Transcribe the data in full, keeping each line exactly as it appears.

[SUPPLIED INFORMATION — start]

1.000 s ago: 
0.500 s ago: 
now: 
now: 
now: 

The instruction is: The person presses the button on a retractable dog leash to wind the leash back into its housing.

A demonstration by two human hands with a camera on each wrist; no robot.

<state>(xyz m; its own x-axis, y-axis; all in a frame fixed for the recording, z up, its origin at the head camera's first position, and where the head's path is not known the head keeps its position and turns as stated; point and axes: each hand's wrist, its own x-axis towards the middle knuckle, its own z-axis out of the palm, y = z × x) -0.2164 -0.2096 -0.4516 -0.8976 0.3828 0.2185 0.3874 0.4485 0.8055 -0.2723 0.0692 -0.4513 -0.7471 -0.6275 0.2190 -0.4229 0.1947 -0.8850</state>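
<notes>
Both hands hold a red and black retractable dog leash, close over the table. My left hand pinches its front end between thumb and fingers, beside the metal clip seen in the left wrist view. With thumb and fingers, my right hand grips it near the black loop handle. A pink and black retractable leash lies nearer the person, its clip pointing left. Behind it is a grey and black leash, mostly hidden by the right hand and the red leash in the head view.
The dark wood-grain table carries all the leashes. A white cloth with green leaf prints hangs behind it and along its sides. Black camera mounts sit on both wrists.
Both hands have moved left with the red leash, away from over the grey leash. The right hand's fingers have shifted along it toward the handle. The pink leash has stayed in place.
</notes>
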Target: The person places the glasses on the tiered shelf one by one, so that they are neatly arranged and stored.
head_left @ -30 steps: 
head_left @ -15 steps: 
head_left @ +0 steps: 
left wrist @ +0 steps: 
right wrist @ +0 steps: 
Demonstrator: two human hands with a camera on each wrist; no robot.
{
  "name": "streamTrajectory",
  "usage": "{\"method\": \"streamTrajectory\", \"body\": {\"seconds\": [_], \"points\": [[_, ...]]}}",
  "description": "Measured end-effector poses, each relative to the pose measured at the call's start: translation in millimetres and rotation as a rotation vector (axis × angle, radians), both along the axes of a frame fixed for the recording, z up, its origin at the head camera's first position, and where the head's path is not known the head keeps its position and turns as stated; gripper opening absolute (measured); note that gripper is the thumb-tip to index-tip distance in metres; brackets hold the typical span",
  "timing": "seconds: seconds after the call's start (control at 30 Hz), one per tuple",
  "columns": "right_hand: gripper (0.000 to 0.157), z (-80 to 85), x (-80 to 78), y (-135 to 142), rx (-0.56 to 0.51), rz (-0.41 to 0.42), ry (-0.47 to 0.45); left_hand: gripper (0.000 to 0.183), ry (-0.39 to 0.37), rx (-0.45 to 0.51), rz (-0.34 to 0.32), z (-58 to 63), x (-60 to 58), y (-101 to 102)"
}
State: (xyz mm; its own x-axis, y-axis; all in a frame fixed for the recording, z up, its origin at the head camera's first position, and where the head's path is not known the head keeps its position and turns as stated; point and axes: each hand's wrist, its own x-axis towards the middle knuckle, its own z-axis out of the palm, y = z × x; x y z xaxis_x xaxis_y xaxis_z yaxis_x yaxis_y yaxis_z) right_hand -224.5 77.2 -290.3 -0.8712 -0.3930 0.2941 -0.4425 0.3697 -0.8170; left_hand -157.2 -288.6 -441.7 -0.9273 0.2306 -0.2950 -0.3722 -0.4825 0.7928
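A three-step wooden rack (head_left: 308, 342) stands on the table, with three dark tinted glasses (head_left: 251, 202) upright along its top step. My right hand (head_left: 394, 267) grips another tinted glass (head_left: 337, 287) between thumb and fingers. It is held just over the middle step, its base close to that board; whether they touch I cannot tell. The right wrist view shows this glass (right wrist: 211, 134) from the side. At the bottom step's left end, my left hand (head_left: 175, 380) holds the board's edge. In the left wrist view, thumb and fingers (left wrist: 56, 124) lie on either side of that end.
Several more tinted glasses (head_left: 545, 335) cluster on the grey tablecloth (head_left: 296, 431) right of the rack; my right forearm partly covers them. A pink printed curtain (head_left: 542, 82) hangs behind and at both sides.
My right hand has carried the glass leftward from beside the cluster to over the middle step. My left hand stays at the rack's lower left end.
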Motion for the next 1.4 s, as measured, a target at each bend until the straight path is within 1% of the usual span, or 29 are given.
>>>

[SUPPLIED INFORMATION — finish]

THE COMPLETED TASK:
1.000 s ago: 
0.500 s ago: 
now: 
now: 
now: 

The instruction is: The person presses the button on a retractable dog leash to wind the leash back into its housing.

A demonstration by two human hands with a camera on each wrist; no robot.

<state>(xyz m; its own x-axis, y-axis; all in a frame fixed for the recording, z up, its origin at the head camera's first position, and where the head's path is not known the head keeps its position and turns as stated; point and axes: each hand's wrist, its own x-axis towards the middle knuckle, its own z-axis out of the palm, y = z × x) -0.2164 -0.2096 -0.4516 -0.8976 0.3828 0.2185 0.3874 0.4485 0.8055 -0.2723 0.0692 -0.4513 -0.7471 -0.6275 0.2190 -0.4229 0.1947 -0.8850</state>
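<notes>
Both hands hold a red and black retractable dog leash, close over the table. My left hand pinches its front end between thumb and fingers, beside the metal clip seen in the left wrist view. With thumb and fingers, my right hand grips it near the black loop handle. A pink and black retractable leash lies nearer the person, its clip pointing left. Behind it is a grey and black leash, mostly hidden by the right hand and the red leash in the head view.
The dark wood-grain table carries all the leashes. A white cloth with green leaf prints hangs behind it and along its sides. Black camera mounts sit on both wrists.
Both hands have moved left with the red leash, away from over the grey leash. The right hand's fingers have shifted along it toward the handle. The pink leash has stayed in place.
</notes>
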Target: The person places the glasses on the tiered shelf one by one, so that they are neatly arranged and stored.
head_left @ -30 steps: 
head_left @ -15 steps: 
head_left @ +0 steps: 
left wrist @ +0 steps: 
right wrist @ +0 steps: 
Demonstrator: two human hands with a camera on each wrist; no robot.
{
  "name": "streamTrajectory",
  "usage": "{\"method\": \"streamTrajectory\", \"body\": {\"seconds\": [_], \"points\": [[_, ...]]}}",
  "description": "Measured end-effector poses, each relative to the pose measured at the call's start: translation in millimetres and rotation as a rotation vector (axis × angle, radians), both along the axes of a frame fixed for the recording, z up, its origin at the head camera's first position, and where the head's path is not known the head keeps its position and turns as stated; gripper opening absolute (measured); note that gripper is the thumb-tip to index-tip distance in metres; brackets hold the typical span",
  "timing": "seconds: seconds after the call's start (control at 30 Hz), one per tuple",
  "columns": "right_hand: gripper (0.000 to 0.157), z (-80 to 85), x (-80 to 78), y (-135 to 142), rx (-0.56 to 0.51), rz (-0.41 to 0.42), ry (-0.47 to 0.45); left_hand: gripper (0.000 to 0.183), ry (-0.39 to 0.37), rx (-0.45 to 0.51), rz (-0.34 to 0.32), z (-58 to 63), x (-60 to 58), y (-101 to 102)"
}
State: (xyz mm; its own x-axis, y-axis; all in a frame fixed for the recording, z up, its origin at the head camera's first position, and where the head's path is not known the head keeps its position and turns as stated; point and axes: each hand's wrist, its own x-axis towards the middle knuckle, its own z-axis out of the palm, y = z × x; x y z xaxis_x xaxis_y xaxis_z yaxis_x yaxis_y yaxis_z) right_hand -224.5 77.2 -290.3 -0.8712 -0.3930 0.2941 -0.4425 0.3697 -0.8170; left_hand -157.2 -288.6 -441.7 -0.9273 0.2306 -0.2950 -0.3722 -0.4825 0.7928
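A three-step wooden rack (head_left: 308, 342) stands on the table, with three dark tinted glasses (head_left: 251, 202) upright along its top step. My right hand (head_left: 394, 267) grips another tinted glass (head_left: 337, 287) between thumb and fingers. It is held just over the middle step, its base close to that board; whether they touch I cannot tell. The right wrist view shows this glass (right wrist: 211, 134) from the side. At the bottom step's left end, my left hand (head_left: 175, 380) holds the board's edge. In the left wrist view, thumb and fingers (left wrist: 56, 124) lie on either side of that end.
Several more tinted glasses (head_left: 545, 335) cluster on the grey tablecloth (head_left: 296, 431) right of the rack; my right forearm partly covers them. A pink printed curtain (head_left: 542, 82) hangs behind and at both sides.
My right hand has carried the glass leftward from beside the cluster to over the middle step. My left hand stays at the rack's lower left end.
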Motion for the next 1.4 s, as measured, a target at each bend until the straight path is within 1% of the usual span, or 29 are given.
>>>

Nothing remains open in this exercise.